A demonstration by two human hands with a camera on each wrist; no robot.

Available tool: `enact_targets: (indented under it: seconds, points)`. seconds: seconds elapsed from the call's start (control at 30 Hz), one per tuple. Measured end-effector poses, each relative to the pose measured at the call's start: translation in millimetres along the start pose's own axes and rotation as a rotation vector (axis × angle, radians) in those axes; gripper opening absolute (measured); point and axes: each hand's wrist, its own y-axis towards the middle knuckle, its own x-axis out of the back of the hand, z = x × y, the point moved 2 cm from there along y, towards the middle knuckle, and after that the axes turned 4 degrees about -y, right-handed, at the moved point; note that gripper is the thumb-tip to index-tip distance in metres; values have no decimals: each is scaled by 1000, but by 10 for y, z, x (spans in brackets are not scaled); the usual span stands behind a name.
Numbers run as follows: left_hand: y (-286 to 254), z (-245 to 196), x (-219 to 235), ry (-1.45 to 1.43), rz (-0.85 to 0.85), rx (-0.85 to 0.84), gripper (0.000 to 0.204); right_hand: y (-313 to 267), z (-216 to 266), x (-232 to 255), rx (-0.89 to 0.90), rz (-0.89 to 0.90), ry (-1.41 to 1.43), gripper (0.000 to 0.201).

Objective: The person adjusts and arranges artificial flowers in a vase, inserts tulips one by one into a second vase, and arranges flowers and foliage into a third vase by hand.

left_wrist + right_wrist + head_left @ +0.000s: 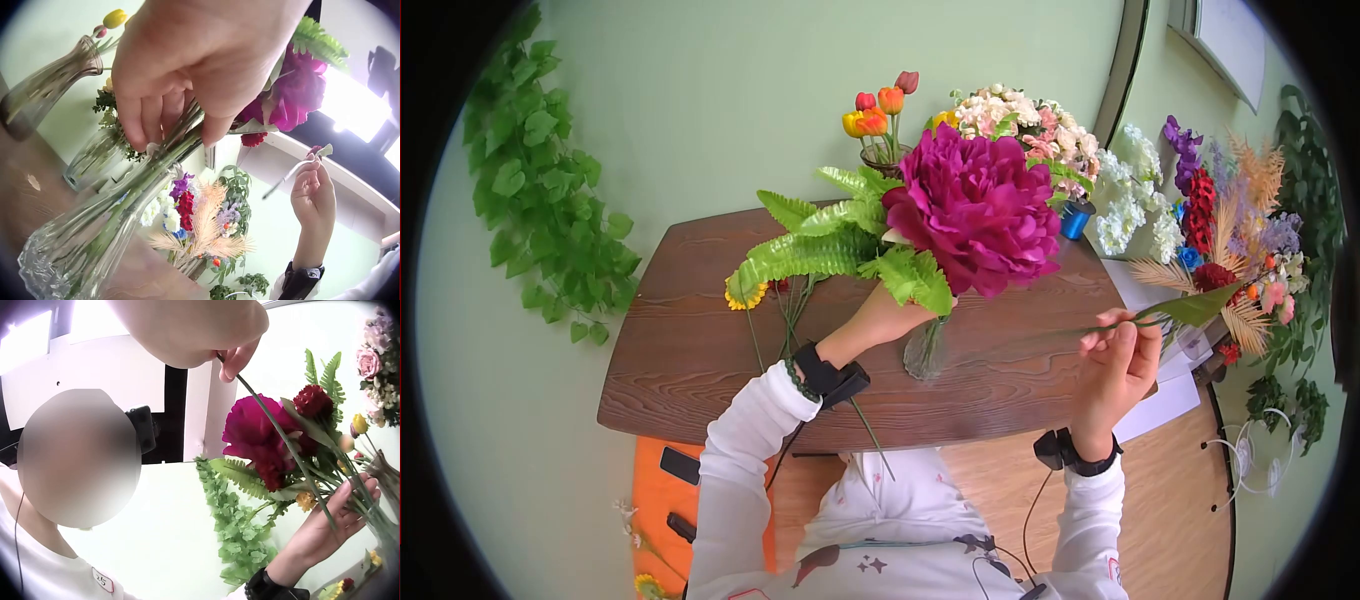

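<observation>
My left hand (888,318) grips a bundle of green stems (178,140) at the mouth of a clear glass vase (81,250). Above that hand spreads the bouquet, with a large magenta peony (985,210), fern leaves (810,250) and a dark red carnation (312,401). The lower stems stand inside the vase on the table. Off to the right, my right hand (1115,375) pinches a single long stem (275,428) between thumb and fingers, apart from the bouquet. A broad green leaf (1195,306) is on this stem, and a small dark red bloom (316,150) shows at its end.
Loose stems with a yellow flower (745,293) lie on the brown table (690,350) at the left. Behind stand a vase of tulips (53,81), pale flowers (1000,108) and a blue ribbon spool (1076,220). Mixed flowers (1230,230) fill the right; phones rest on an orange surface (655,520).
</observation>
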Motion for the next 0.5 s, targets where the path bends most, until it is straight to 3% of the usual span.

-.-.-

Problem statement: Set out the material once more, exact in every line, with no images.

Reply:
A demonstration by two human hands with a camera on each wrist; no robot.

Available tool: `enact_targets: (indented under it: seconds, points)`. seconds: seconds elapsed from the call's start (control at 30 Hz), one per tuple. Measured end-effector poses, each relative to the pose measured at the call's start: translation in millimetres along the start pose's own axes and rotation as a rotation vector (axis × angle, radians) in those axes; gripper opening absolute (measured); point and axes: each hand's wrist, its own y-axis towards the middle knuckle, its own x-axis out of the back of the hand, z = x × y, the point moved 2 cm from there along y, towards the middle knuckle, and after that the axes turned 4 degrees about -y, right-handed, at the moved point; note that gripper is the thumb-tip to index-tip distance in metres; values have no decimals: each is scaled by 1000, but by 10 for y, z, x (spans in brackets are not scaled); the usual span stands behind a name.
Numbers run as follows: left_hand: y (-286 to 254), z (-245 to 196), x (-219 to 235), ry (-1.45 to 1.43), rz (-0.85 to 0.85), rx (-0.85 to 0.84), gripper (0.000 to 0.204); right_hand: y (-313 to 267), z (-216 to 266), x (-232 to 255), rx (-0.89 to 0.90), rz (-0.89 to 0.90), ry (-1.41 to 1.43), gripper (0.000 to 0.201).

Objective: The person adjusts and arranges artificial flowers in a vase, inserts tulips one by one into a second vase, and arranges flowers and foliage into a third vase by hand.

left_wrist + right_wrist + head_left @ +0.000s: 

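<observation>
My left hand (888,318) grips a bundle of green stems (178,140) at the mouth of a clear glass vase (81,250). Above that hand spreads the bouquet, with a large magenta peony (985,210), fern leaves (810,250) and a dark red carnation (312,401). The lower stems stand inside the vase on the table. Off to the right, my right hand (1115,375) pinches a single long stem (275,428) between thumb and fingers, apart from the bouquet. A broad green leaf (1195,306) is on this stem, and a small dark red bloom (316,150) shows at its end.
Loose stems with a yellow flower (745,293) lie on the brown table (690,350) at the left. Behind stand a vase of tulips (53,81), pale flowers (1000,108) and a blue ribbon spool (1076,220). Mixed flowers (1230,230) fill the right; phones rest on an orange surface (655,520).
</observation>
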Motion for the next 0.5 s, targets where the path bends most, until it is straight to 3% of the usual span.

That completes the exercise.